Flash recently went to a very event listener based model. I believe this should be leveraged for Flash/Flex apps. My thought is to have a listener that can be defined as active or not call echobot.
If echobot is active, it gives a hook for a spider to listen. Obviously, Adobe would have to work very closely with Google so that their spiderbot would be modified to listen. The echobot listener would essentially receive a simple collection of the current content in an XML structure most likely. Delivering text content along with basic formatting (ie: font size, weight, etc) which would allow google to weigh the content a bit. Also, would receive tabular info via data grid which would include row content and global content (ie: # records, number of fields, etc). Perhaps the means to define “alt” values for graphics/animations/effects/etc.
Of course, there is another aspect which is necessary. As is often brought up, the issue of tracking location within a Flash application. And this would tie in to a URL/state definition. So that a spider could go thru various states similar to loading pages. And the echobot listener would deliver the bot the content result of the given state. (Or in a traditional Flash app, the current stopped frame.)
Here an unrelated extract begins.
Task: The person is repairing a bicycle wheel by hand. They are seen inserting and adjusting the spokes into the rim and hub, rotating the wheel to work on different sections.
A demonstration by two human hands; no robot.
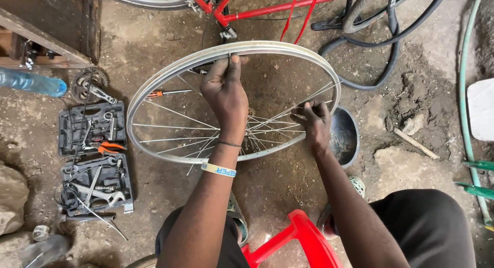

Now, clearly this would require some logistical changes both internally to Flash and with Google’s bot. Adobe would need to devise the internal and then put forth the workings as an API for Google (or any other indexer) to utilize.
Of course there is a performance hit, you’re listening and delivering said content at all these event points. However, firstly, the echobot listener would be able to be specified as disabled. Second, even if enabled, it should not be active unless passed a signal by the spider-bot saying “I’m here, I want to listen”. Only then should the listener be active.
This would enable Flash sites to be indexed, even to sub states. As well as encouraging much more internal state existence for purposes of URL bookmarking, etc.